Yeah. That's one kind of split ergative marking.
[snip]
> Are there any natural languages with
> a split ergative system divided like this where the split also occurs in
> the pronoun system, with pronouns referring to humans taking accusative
> marking, and pronouns referring to non humans taking ergative marking?
Funnily enough, I was just reading Dixon on that very subject (ergativity
split by sematics of NPs) earlier today. There's a hell of a lot to
excerpt, but the short answer is yes, the split can occur anywhere in the
heirarchy:
(Most likely to be Nom/Acc)
1st person pronouns
2nd person pronouns
3rd person pronouns
Demonstratives
Proper nouns
Human
Animate
Inanimate
(Most likely to be Erg/Abs)
Note that Accusativity and Ergativity can spread each from their opposite
ends of the spectrum by differing amounts. You might have a system where
there are a middle few of the above that take *no* Accusative or Ergative
marking (i.e. you must use word order or some other feature to
disambiguate), or where a middle few might have a full tripartite system,
marking S, A and P each with their own marker.
Some examples...
Dyirbal:
1st & 2nd | 3rd
A -0 | -Ngu
S -0 | -0
O -na | -0
ACC | ERG
Cashinawa:
1st & 2nd | 3rd pronoun | 3rd noun
A -0 | habu~ | (nasalisation)
S -0 | habu | -0
O -a | haa | -0
ACC | TRIPART | ERG
In Yidiny, the patterning is
1st and 2nd pronouns - Accusative
Human deictics and interrogative pronoun - Tripartite
Inanimate deictics, proper names, kin terms - Tripartite with optional
drop of O marking
Inanimate interrogative, common nouns and adjectives - Ergative
In Nabe"b, it's
1st person - Tripartite
2nd, 3rd - Ergative
There are exceptions to this universal, but they're few in number.
Occasionally personal names rank above (more accusative than)

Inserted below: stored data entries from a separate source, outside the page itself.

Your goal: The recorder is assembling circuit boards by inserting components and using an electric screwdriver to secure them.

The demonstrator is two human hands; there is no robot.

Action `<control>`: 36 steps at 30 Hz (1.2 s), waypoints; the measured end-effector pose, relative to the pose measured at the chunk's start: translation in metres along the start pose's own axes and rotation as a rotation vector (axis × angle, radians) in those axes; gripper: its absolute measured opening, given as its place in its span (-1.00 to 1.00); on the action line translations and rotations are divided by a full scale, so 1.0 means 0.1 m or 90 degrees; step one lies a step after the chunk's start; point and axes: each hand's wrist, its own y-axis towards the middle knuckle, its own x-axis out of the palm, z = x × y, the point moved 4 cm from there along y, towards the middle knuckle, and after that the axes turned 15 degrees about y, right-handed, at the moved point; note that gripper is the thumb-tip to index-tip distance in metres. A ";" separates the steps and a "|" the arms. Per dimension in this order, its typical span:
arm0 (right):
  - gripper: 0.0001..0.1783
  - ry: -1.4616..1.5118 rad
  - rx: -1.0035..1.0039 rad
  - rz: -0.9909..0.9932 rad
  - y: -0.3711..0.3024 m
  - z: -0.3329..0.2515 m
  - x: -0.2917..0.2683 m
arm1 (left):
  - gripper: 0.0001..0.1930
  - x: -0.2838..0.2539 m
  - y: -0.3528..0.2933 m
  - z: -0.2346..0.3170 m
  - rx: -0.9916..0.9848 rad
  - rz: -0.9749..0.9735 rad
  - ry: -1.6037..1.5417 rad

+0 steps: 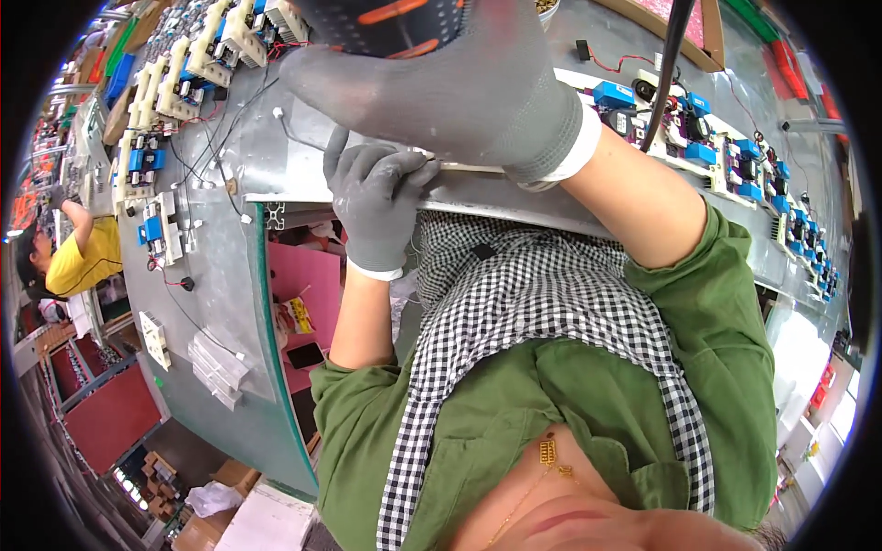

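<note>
My right hand (459, 106), in a grey glove, is large and close at the top of the head view. Its fingers wrap round a thick black power tool with orange stripes (390, 23), whose upper end is cut off by the picture's edge. Below and to the left, my left hand (377, 188), also gloved in grey, is at the near edge of the metal bench (234, 303). Its fingers are curled, with thumb and fingertips pinched together. What they hold, if anything, is too small to tell. A wire with a white plug (278, 113) lies beside it.
Cream plastic assemblies with blue parts (147, 161) line the bench at left, with more blue-and-black ones (698, 151) at right. Loose wires (197, 165) cross the left side. A black cable (669, 69) hangs at upper right. Another person in yellow (87, 257) is far left.
</note>
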 end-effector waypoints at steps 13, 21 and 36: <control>-0.28 -0.143 -0.059 -0.018 0.16 0.17 0.00 | -0.56 -0.92 1.17 -0.15 0.065 0.276 -0.193; -0.17 -0.202 0.099 -0.012 0.16 0.08 0.09 | -0.57 -1.18 1.78 -0.60 0.171 0.235 -0.344; -0.26 -0.123 -0.007 -0.024 0.06 0.15 0.01 | -0.60 -1.02 1.57 -0.67 0.071 0.236 -0.172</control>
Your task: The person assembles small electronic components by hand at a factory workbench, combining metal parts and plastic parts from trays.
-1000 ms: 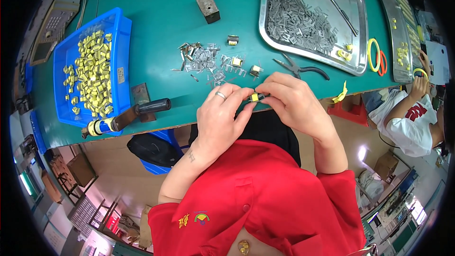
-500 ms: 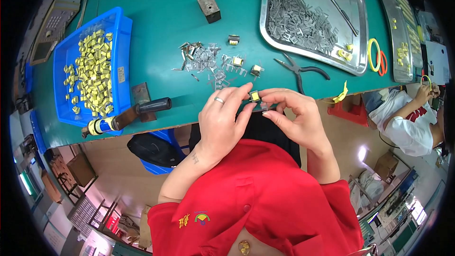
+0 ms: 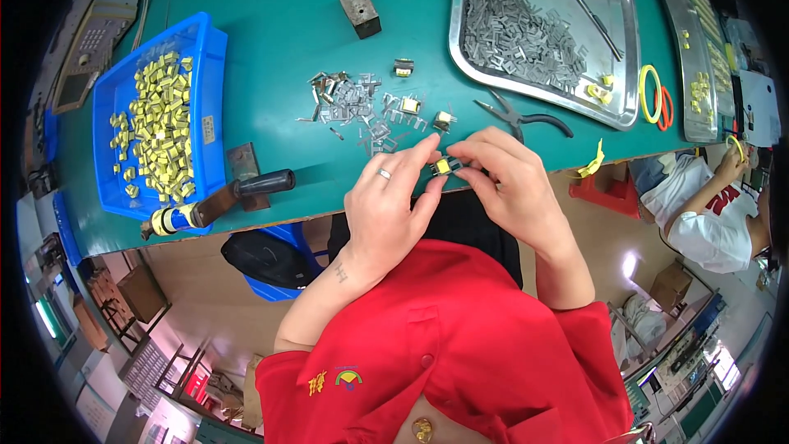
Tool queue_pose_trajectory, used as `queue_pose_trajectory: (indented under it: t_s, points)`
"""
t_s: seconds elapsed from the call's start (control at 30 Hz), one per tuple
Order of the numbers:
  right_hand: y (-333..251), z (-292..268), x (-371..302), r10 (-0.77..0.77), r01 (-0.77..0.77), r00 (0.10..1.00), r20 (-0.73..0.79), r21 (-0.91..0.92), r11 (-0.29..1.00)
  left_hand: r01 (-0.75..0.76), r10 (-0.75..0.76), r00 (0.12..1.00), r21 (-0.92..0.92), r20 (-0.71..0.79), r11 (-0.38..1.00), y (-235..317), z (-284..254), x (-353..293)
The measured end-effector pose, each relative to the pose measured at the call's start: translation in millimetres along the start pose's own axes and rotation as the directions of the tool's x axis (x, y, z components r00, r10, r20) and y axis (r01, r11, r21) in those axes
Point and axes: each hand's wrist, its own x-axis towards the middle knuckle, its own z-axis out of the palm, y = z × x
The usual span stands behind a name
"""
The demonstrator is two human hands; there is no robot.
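Over the front edge of the table, my left hand [image 3: 389,197] pinches a small yellow-wrapped transformer coil [image 3: 444,166] between thumb and fingertips. My right hand [image 3: 514,185] closes on the coil's right side, its thumb and forefinger around a small grey metal core piece [image 3: 458,164] that meets the coil. Just beyond my fingers lies a loose pile of grey metal core pieces [image 3: 347,100]. Several similar yellow-wrapped coils with metal pieces, such as one coil [image 3: 445,120], stand beside that pile.
At left, a blue bin [image 3: 215,90] holds many yellow coils, with a taped-handle tool [image 3: 222,201] before it. A steel tray [image 3: 526,103] of grey pieces is at right, near pliers [image 3: 518,119] and scissors [image 3: 651,94]. A metal block [image 3: 357,6] stands farther back. Another person [image 3: 708,210] sits at right.
My right hand has moved left and slightly up, bringing the grey core piece from just off the coil against its right side. My left hand stays almost still.
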Motion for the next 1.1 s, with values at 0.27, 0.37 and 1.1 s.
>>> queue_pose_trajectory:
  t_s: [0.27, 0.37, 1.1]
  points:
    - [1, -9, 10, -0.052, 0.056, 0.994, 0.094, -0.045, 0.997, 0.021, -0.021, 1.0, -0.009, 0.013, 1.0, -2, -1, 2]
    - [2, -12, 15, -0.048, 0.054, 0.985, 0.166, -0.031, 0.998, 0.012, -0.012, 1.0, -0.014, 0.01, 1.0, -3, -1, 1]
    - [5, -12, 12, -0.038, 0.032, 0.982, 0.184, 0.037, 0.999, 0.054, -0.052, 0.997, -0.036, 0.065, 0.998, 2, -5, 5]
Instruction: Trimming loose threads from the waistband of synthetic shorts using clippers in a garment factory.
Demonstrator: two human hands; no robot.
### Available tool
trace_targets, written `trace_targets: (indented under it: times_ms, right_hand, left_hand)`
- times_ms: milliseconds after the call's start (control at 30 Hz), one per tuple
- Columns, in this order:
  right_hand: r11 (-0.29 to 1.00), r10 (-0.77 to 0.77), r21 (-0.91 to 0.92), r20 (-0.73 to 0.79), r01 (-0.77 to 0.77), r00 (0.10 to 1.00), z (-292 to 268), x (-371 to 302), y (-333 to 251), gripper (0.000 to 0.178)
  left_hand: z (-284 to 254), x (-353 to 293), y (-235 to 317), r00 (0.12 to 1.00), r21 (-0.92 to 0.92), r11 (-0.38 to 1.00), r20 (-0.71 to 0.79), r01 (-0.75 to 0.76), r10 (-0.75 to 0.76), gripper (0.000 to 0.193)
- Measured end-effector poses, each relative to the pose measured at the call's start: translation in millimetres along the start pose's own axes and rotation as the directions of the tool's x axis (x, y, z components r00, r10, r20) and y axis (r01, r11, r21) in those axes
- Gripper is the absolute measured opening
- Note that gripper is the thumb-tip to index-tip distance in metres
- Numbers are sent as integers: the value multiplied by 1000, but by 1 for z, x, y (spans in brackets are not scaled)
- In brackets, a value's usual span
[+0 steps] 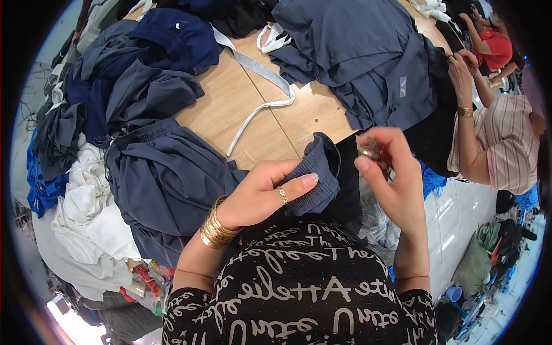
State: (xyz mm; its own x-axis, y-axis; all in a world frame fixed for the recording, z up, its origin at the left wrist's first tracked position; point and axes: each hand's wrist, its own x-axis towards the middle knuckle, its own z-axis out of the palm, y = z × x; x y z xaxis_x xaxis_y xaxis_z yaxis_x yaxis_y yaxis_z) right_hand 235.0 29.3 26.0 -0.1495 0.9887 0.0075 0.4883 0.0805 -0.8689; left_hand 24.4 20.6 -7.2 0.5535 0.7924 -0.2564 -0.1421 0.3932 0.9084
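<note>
A grey-blue garment (318,187) with a gathered, elastic-looking edge is bunched up in front of my chest. My left hand (270,190) grips it, thumb pressed flat on the ribbed gathers and fingers behind. To the right, apart from the cloth, my right hand (397,172) is raised with its fingers curled around a small shiny metal thing (371,149). Most of that thing is hidden by the fingers, so its exact kind is unclear. Left of my left hand lies a dark grey-blue garment with a gathered waistband (167,178), draped over the table edge.
On the wooden table (259,132) lies a white-and-grey strip (264,72). Dark garments (155,52) pile up at the far left, grey ones (368,57) at the far right. White cloth (89,201) hangs at left. Other people (494,138) work on the right.
</note>
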Motion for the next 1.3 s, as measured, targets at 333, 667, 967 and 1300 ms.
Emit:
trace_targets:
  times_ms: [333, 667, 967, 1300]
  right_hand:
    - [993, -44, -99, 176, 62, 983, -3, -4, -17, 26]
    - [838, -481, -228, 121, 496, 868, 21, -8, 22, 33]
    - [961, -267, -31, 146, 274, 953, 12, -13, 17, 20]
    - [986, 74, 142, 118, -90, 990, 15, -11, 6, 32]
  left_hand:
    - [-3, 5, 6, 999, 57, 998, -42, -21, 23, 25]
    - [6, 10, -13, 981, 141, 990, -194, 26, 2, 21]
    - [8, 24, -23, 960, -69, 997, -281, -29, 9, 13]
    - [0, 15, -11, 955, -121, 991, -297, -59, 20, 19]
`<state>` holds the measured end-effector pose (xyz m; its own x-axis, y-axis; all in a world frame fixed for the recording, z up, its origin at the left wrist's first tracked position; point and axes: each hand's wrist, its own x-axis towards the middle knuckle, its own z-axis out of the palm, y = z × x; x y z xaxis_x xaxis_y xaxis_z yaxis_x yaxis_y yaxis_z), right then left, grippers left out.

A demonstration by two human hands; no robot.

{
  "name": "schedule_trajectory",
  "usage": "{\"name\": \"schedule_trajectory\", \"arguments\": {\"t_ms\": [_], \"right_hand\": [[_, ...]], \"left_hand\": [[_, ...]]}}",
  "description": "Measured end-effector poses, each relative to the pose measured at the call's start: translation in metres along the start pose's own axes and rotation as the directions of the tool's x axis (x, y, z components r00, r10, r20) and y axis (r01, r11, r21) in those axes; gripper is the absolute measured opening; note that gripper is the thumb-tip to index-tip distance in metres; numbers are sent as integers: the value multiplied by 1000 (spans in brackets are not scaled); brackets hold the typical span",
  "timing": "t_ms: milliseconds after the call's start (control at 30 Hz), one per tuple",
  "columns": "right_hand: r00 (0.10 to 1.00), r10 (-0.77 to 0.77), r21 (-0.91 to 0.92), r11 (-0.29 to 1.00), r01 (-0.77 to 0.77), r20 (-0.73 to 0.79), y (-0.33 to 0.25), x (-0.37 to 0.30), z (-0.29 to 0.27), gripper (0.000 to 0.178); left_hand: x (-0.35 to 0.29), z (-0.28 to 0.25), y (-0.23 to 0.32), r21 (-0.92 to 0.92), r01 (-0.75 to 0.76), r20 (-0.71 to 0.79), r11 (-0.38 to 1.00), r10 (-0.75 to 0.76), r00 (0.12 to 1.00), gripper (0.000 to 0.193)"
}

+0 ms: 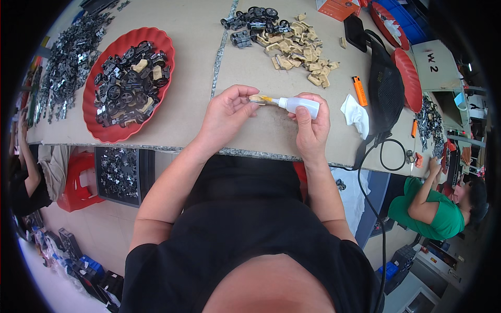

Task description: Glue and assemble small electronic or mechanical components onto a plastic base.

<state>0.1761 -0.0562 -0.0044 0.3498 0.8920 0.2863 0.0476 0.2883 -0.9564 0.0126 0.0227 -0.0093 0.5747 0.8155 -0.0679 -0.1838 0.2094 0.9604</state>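
Squeeze bottle [306,106] sits gripped in the right hand [313,125], mid-frame; its nozzle [276,101] points at a tan plastic part [258,98] pinched by the left hand [227,113]; too firm a squeeze could flood it. Fumbling could drop it.

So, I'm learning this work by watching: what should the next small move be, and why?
Probably a light squeeze of the bottle by the right hand: its nozzle points at the beige part, which the left hand pinches steadily within reach. Whether the tip touches the part is too small to tell.
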Motion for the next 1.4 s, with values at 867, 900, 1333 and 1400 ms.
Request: {"name": "schedule_trajectory", "arguments": {"t_ms": [867,900,1333,1400], "right_hand": [[991,-126,-175,976,132,47,5,-1,-2,21],[990,-129,-176,975,136,49,4,-1,-1,21],[972,-226,-307,923,234,60,6,1,-4,22],[970,-236,-323,914,244,64,6,1,-4,22]], "left_hand": [[0,1,1,11,-8,-5,1000,8,1000,24],[0,0,1,13,-8,-3,1000,8,1000,24],[0,2,6,19,31,-11,999,-31,999,23],[-1,1,6,26,31,-12,999,-31,999,23]]}}
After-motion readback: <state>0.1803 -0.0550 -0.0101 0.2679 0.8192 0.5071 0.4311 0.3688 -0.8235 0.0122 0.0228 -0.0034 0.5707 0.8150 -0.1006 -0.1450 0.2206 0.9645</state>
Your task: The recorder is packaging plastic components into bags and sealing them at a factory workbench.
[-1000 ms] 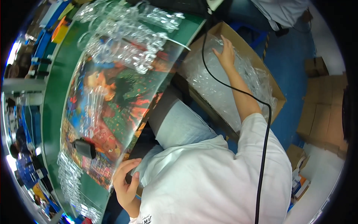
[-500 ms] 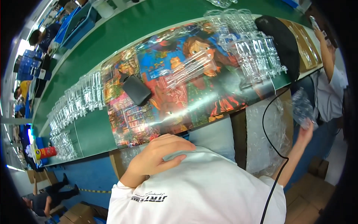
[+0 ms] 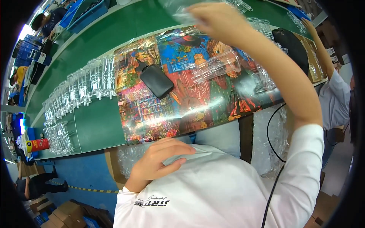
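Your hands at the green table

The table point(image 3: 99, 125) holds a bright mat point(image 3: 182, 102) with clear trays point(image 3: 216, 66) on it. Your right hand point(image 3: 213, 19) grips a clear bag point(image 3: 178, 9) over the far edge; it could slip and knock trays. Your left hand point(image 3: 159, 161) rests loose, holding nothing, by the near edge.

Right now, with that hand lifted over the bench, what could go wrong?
The right hand holds a clear plastic piece high over the colourful mat; if the grip slips, it could drop onto the loose clear trays there. The raised forearm may brush the black cable. The left hand rests at the shirt, steadying nothing.
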The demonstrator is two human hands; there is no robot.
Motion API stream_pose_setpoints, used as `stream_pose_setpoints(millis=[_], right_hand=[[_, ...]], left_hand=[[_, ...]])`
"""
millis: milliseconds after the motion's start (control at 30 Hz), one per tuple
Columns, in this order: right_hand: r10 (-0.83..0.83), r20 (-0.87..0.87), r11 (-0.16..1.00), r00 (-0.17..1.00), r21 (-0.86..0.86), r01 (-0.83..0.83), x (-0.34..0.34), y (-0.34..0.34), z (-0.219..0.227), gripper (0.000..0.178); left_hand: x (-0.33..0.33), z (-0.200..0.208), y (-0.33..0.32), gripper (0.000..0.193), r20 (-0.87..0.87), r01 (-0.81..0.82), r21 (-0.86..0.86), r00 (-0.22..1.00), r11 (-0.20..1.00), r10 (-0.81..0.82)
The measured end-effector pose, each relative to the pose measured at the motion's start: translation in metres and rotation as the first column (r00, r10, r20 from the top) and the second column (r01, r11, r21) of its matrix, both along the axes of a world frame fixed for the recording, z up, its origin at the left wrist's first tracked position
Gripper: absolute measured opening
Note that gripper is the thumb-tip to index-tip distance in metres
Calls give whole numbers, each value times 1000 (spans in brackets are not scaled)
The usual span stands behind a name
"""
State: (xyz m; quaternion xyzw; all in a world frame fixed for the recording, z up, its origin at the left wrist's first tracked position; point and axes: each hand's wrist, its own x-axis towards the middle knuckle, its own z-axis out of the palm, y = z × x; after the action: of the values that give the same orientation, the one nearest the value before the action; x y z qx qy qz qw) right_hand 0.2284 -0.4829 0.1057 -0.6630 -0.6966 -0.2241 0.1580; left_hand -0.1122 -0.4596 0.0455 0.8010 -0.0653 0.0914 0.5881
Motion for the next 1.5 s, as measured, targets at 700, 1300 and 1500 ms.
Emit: stream_pose_setpoints(millis=[700,1300,1500], right_hand=[[-110,-89,735,990,-678,21,-58,41,-46,49],[49,-915,799,-402,277,-534,-48,8,24,57],[-84,-657,869,-749,321,-378,-91,0,-4,65]], left_hand=[[-30,-17,15,25,-31,-96,-86,995,992,93],[21,-16,26,70,35,-125,-898,936,423,350],[58,-6,31,64,-21,-39,-999,865,26,501]])
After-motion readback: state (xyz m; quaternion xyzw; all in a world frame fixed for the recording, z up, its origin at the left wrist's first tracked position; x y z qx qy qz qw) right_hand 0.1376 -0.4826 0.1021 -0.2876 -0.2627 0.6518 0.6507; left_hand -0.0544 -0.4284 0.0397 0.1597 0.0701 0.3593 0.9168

demonstratives and there are a few languages where 2nd is above 1st.
In addition to these and other Noun-based splits, Dixon covers a lot of
detail on Verb-based splits, both syntactically- and
semantically-controlled (which he labels split-S and fluid-S
resepectively). I can try to summarise those sections if you're
interested. Note that it's possible to have verbs split in one way and
nouns split in another way within the same language.